Bits of Flutter
Engineering · · 5 min read

AI Coding Got Better and It Requires Us to Be Even Better Engineers

This weekend I spent some time reviewing the backend code of a project generated with AI. I wanted to test how it feels to build a full project from scratch only vibe coding with Claude Code. So I waited for the project to be mature to review the code and see what we have there.

I found security issues everywhere. Tokens that never expire, endpoints with no proper validation, things that if deployed to production as they were could let anyone inject malicious behavior, steal data or break things. The code worked, it ran fine, but the quality underneath was not what you’d want anywhere near production. When I flagged the token expiration issue, the AI told me it wasn’t a problem because the project didn’t handle sensitive data. I pushed back. The project didn’t deal with sensitive data directly, but it had an open channel that depending on the user’s setup could allow controlling personal data through AI. Once I explained the situation to the agent it gave me the classic: you are totally right.

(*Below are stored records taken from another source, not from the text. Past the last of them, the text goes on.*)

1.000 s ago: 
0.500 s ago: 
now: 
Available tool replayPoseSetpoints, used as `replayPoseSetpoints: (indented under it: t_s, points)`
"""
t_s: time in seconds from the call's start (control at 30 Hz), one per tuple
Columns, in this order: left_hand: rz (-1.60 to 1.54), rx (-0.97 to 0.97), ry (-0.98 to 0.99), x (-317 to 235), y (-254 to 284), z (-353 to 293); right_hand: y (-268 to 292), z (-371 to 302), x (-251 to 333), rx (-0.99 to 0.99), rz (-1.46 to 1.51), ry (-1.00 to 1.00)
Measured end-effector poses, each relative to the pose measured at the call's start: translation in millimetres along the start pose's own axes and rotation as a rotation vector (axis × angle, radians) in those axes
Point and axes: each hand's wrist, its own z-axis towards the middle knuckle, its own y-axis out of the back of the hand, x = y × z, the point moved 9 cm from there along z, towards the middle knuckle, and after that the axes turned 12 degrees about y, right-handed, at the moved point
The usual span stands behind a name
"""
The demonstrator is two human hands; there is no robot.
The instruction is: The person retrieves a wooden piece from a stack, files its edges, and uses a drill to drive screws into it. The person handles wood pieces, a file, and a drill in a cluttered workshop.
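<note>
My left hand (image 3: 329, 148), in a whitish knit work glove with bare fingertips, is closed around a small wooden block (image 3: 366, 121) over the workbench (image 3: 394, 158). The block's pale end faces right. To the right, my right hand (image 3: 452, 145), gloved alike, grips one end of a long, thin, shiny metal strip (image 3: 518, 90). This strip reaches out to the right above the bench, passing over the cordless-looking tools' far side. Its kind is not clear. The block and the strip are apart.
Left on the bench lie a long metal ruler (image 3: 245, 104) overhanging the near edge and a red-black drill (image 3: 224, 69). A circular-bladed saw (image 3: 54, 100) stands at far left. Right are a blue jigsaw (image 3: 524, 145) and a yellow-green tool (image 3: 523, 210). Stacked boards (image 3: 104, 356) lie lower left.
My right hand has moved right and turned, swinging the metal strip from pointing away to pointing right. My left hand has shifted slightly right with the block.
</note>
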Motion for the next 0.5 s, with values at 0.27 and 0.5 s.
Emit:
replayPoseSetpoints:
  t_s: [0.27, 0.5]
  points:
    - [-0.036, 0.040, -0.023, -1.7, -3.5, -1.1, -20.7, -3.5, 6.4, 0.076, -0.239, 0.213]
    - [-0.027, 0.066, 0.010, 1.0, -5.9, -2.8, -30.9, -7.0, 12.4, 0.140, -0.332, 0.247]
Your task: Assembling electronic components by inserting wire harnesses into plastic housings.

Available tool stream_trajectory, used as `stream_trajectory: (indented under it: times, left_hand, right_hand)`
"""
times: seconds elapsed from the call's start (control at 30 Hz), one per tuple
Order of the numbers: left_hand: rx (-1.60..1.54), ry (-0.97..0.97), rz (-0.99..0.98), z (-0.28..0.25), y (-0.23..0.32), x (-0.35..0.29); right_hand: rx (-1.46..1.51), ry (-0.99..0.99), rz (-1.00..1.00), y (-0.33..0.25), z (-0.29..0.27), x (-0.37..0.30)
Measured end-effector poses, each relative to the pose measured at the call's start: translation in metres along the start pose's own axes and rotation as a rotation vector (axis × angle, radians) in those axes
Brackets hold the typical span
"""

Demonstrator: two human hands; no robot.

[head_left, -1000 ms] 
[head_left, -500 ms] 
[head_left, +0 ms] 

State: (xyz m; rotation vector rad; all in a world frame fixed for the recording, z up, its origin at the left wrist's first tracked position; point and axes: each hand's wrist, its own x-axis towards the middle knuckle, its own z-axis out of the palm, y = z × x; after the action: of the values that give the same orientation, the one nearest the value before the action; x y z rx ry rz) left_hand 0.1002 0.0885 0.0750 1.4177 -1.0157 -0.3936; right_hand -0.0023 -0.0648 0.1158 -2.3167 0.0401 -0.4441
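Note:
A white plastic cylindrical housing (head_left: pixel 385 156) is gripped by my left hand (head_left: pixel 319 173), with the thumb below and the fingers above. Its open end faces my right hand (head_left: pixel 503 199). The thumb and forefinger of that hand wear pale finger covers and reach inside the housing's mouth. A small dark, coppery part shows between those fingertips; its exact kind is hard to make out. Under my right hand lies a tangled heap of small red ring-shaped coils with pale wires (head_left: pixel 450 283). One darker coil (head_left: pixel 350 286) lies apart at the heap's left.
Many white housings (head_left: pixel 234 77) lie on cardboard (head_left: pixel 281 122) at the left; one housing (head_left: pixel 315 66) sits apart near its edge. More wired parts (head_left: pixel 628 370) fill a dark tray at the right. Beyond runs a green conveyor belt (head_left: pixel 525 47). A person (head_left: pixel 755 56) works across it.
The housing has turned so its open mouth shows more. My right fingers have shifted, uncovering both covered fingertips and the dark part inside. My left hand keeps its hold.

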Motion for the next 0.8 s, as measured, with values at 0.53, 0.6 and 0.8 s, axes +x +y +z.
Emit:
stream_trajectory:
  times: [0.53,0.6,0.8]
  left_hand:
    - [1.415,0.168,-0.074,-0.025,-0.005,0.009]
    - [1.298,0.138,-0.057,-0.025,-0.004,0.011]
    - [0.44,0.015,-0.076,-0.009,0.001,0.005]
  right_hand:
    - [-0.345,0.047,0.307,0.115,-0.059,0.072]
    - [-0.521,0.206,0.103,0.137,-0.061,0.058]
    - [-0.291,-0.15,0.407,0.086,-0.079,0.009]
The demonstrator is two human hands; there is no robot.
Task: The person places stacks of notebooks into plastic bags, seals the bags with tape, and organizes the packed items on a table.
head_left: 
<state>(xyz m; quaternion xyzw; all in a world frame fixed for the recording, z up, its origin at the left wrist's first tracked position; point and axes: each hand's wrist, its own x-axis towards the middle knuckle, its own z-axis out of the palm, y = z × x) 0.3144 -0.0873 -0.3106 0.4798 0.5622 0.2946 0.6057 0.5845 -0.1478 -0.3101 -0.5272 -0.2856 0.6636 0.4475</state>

And I think this is happening a lot more than we imagine right now. People are shipping AI-generated code to production without truly understanding what’s inside. Vibe coding works for a lot of things, but it’s also putting apps with real vulnerabilities out there and most people don’t even realize it.

What I take from this

We actually need to be better engineers than before, not worse. AI writes code fast, but someone still needs to read that code, understand it and decide if it’s good enough. That requires the boring stuff that doesn’t trend on Twitter: architecture, security, patterns, performance.

Our role is shifting towards orchestration

We decide which entities exist in the system, what role each one plays, how the pieces connect. AI can fill in a lot of the details, but the big picture is still on us. And to do that well, reading engineering books matters more than ever. If you want to guide an AI, you need to know what good looks like. You need to tell it which authors, which patterns, which standards to follow. You need to build context that actually makes the AI produce quality code, and you can’t do that if you don’t understand the craft yourself.

Parallel work is the new superpower

The other thing that changed a lot is parallel work. The engineers who will get the most out of this are the ones who can manage multiple AI agents at the same time, review one PR while another agent writes the next feature, orchestrate instead of just executing. That’s a skill that didn’t matter much before and now it’s becoming essential.

The window is now

I think we are in a sweet spot right now. AI tools are incredibly powerful and relatively cheap. But this window won’t last forever. My rough estimate is 1-2 years before pricing goes up significantly, and maybe 3-5 years before non-engineers can deploy moderately complex products on their own. So if you are an engineer, the time to level up is now. Not by writing more code, but by understanding it better.